Africa-Press. Nigeria a annoncé la libération de dizaines d’élèves et d’enseignants qui avaient été enlevés lors d’une attaque ciblant, en mai dernier, trois écoles dans l’État d’Oyo, au sud-ouest du pays, tout en confirmant la mort de plus de 300 combattants lors d’une opération de sécurité distincte dans l’État de Zamfara.
Des bandits, accusés par l’armée nigériane d’appartenir à Boko Haram, avaient enlevé, à la mi-mai, 46 élèves et membres du personnel de trois écoles dans l’État d’Oyo, qui est l’un des États les plus densément peuplés du Nigeria, dont la capitale, Ibadan, est un centre éducatif majeur.
Le président nigérian Bola Tinubu a exprimé, dans une déclaration, sa satisfaction quant au succès des forces de sécurité dans la libération des élèves et des enseignants enlevés dans la région d’Orire, dans l’État d’Oyo, lors d’une opération conjointe menée par des unités de l’armée, de la police et des services de renseignement.
Il a ajouté que l’opération avait également conduit à la neutralisation de plusieurs ravisseurs et à l’arrestation de huit autres.
Pour sa part, le porte-parole de la présidence, Bayo Onanuga, a déclaré dans un message sur la plateforme “X” que les ravisseurs exigeaient la libération d’un de leurs membres qui était jugé devant la justice nigériane.
Par ailleurs, un responsable de l’État de Zamfara a annoncé vendredi que l’armée nigériane avait tué plus de 300 membres de bandes de kidnapping et de vol de bétail lors d’une opération militaire de deux jours dans la région de Gumi.
Le commissaire à l’information de l’État, Mahmud Mohammed Dantawasa, a déclaré que l’opération “avait conduit à l’élimination de plus de 300 terroristes”, et le gouvernement de l’État l’a qualifiée de “percée majeure” dans les efforts de lutte contre la criminalité violente.
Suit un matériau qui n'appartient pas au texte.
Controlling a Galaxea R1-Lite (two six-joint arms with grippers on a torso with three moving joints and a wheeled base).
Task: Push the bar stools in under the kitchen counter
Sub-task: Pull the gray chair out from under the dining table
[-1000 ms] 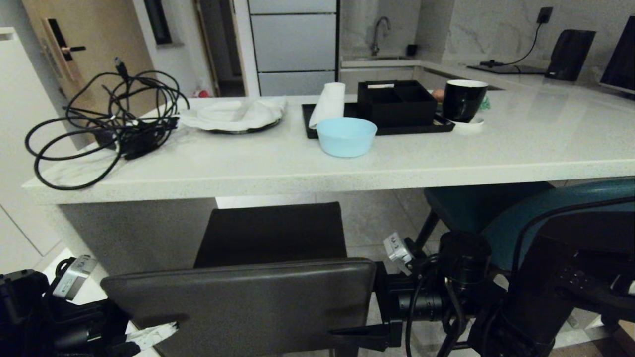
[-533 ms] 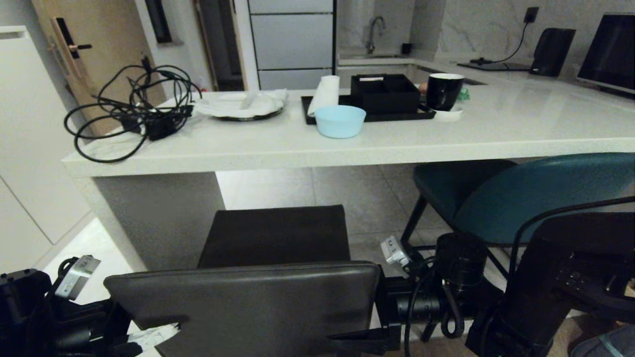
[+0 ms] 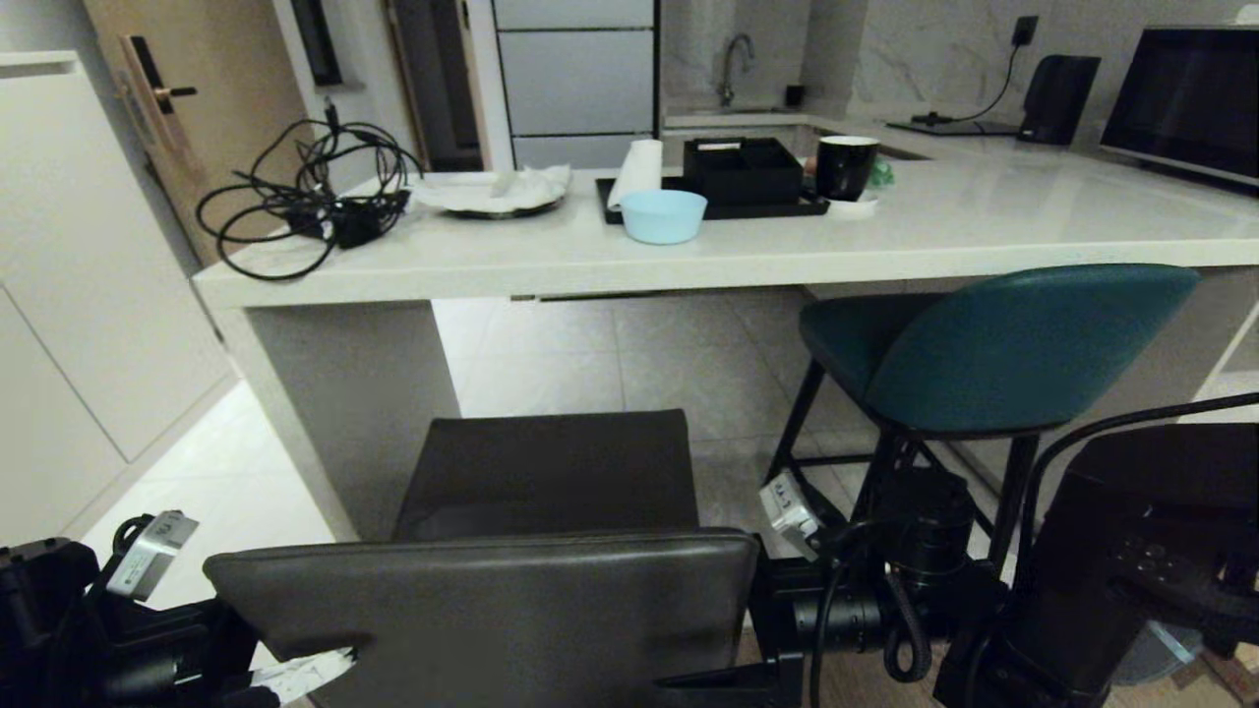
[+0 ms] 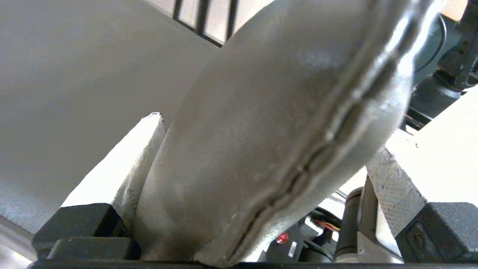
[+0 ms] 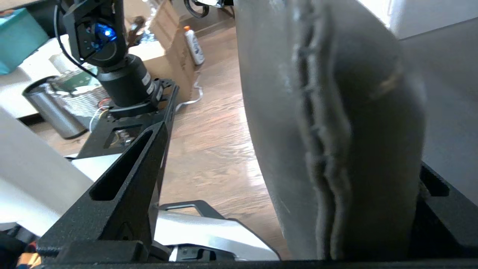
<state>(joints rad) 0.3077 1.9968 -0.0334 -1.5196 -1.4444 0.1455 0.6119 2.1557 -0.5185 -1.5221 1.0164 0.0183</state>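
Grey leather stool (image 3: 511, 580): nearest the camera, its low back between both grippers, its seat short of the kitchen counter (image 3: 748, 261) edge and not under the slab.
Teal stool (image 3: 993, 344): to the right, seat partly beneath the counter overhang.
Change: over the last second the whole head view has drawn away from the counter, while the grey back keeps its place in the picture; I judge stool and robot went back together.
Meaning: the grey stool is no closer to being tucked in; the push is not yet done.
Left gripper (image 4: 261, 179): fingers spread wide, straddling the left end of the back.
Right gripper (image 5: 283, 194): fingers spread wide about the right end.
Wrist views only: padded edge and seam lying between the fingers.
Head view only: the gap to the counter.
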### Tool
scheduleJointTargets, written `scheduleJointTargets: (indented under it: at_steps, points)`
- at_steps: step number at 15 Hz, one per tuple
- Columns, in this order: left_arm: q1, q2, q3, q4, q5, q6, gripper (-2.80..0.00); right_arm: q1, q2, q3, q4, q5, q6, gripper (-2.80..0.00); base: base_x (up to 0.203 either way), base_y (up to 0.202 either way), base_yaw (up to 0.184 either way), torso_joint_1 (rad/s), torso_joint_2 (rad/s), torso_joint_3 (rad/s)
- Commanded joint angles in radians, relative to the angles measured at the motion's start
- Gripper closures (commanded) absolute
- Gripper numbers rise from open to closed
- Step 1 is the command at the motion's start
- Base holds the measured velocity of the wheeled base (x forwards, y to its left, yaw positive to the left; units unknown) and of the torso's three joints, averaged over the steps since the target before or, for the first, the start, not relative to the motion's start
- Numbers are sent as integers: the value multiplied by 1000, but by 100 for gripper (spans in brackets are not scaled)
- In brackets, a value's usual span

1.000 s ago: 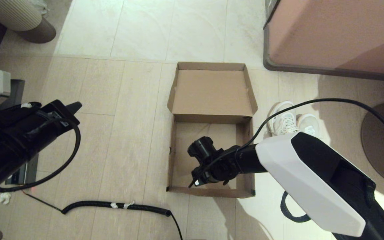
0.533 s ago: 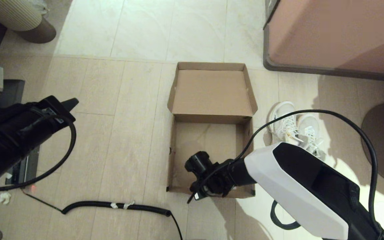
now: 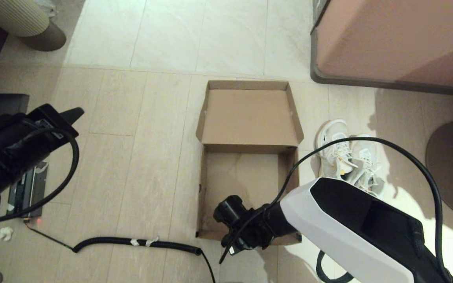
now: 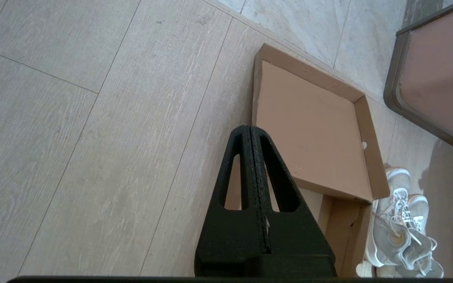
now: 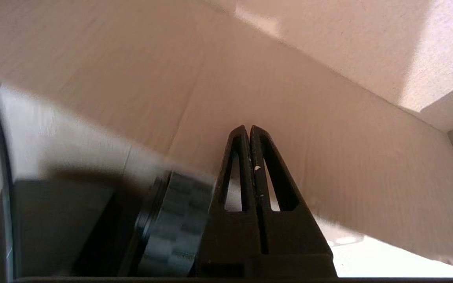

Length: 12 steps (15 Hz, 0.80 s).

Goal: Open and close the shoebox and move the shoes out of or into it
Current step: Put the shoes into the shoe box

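Head view gives me the pinkish-brown cabinet at 1 o'clock, largest thing on the floor. At centre the shoebox lies open, lid flap laid back toward 12 o'clock, nothing inside it. My right gripper sits at the box's near wall, at 6 o'clock, its fingers pressed together on nothing. My left gripper hangs over bare floor at 9 o'clock, fingers likewise closed. The 2 shoes stand just beside the box at 3 o'clock.
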Motion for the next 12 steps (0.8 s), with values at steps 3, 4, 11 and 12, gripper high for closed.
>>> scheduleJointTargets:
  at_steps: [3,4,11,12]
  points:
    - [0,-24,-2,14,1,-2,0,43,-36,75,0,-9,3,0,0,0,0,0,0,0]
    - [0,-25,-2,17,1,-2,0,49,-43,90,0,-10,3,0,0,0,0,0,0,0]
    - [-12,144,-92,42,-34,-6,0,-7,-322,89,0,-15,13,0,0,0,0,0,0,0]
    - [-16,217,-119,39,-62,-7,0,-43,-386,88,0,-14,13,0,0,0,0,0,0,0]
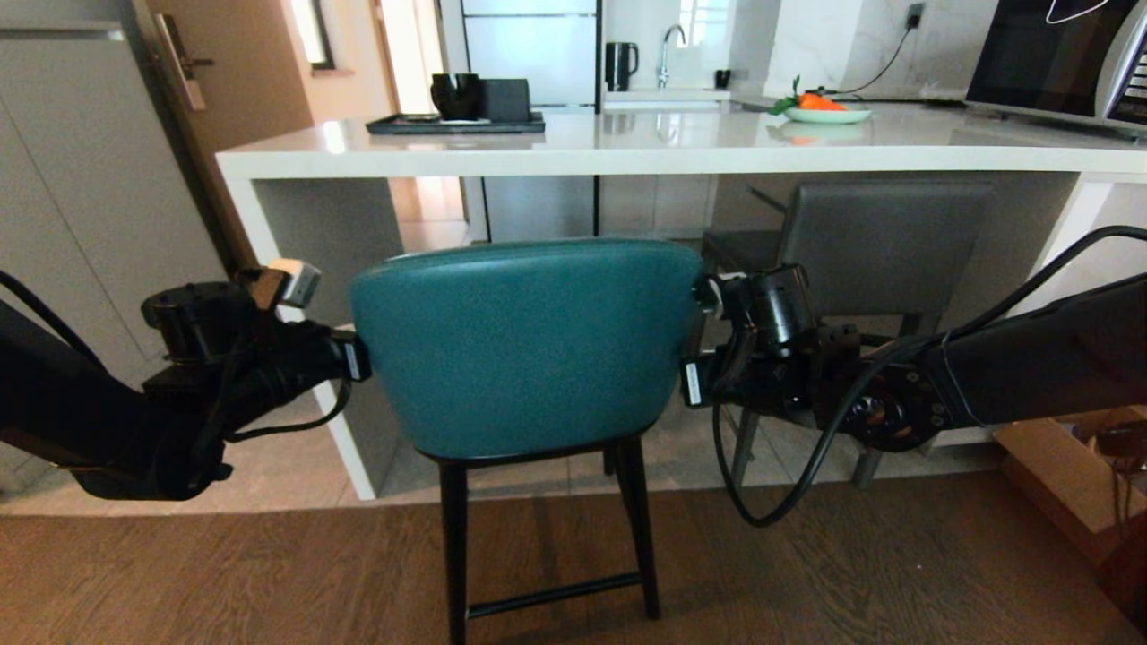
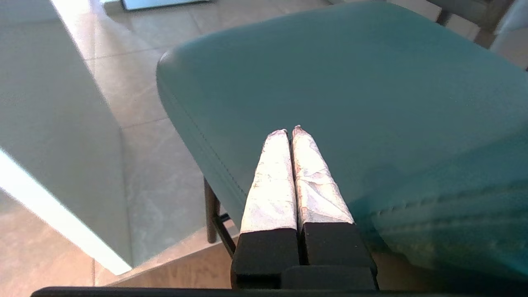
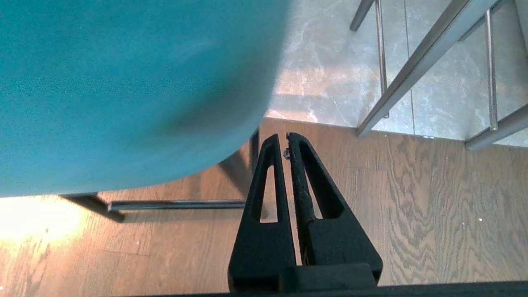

Les groupes armés et les bandes de criminalité organisée continuent de mener des attaques meurtrières dans le nord et le centre du Nigeria, y compris l’imposition de rançons sur les agriculteurs et des enlèvements contre rançon.
Des analystes en sécurité ont observé une augmentation de la coopération entre les bandes criminelles motivées par le profit et les groupes politiques armés qui mènent un conflit depuis 17 ans dans le nord-est du pays.
La rébellion armée dans le nord-est du Nigeria, ainsi que les enlèvements contre rançon, ont causé la mort de milliers de personnes et le déplacement de millions d’autres au fil des ans, selon les Nations Unies.
Le président nigérian, Bola Tinubu, a déclaré à la mi-mois dernier que plus de 13 000 “terroristes” avaient été tués au cours de l’année écoulée, affirmant que le nombre de victimes de la rébellion dans le pays avait diminué de 81 % depuis son arrivée au pouvoir en 2023.
Le Nigeria, le pays le plus peuplé d’Afrique, fait face à une rébellion de groupes extrémistes depuis des années dans le nord du pays, et la situation se complique en raison de l’infiltration de groupes extrémistes venant de la région du Sahel, ainsi que des attaques de bandes criminelles non liées à une idéologie particulière, connues localement sous le nom de “bandits”.
Le président Tinubu, qui se prépare à se présenter aux élections présidentielles en janvier prochain, avait déclaré l’état d’urgence sécuritaire à l’échelle nationale en novembre dernier, alors que son gouvernement tentait de faire face à une vague d’enlèvements de masse et de violence armée.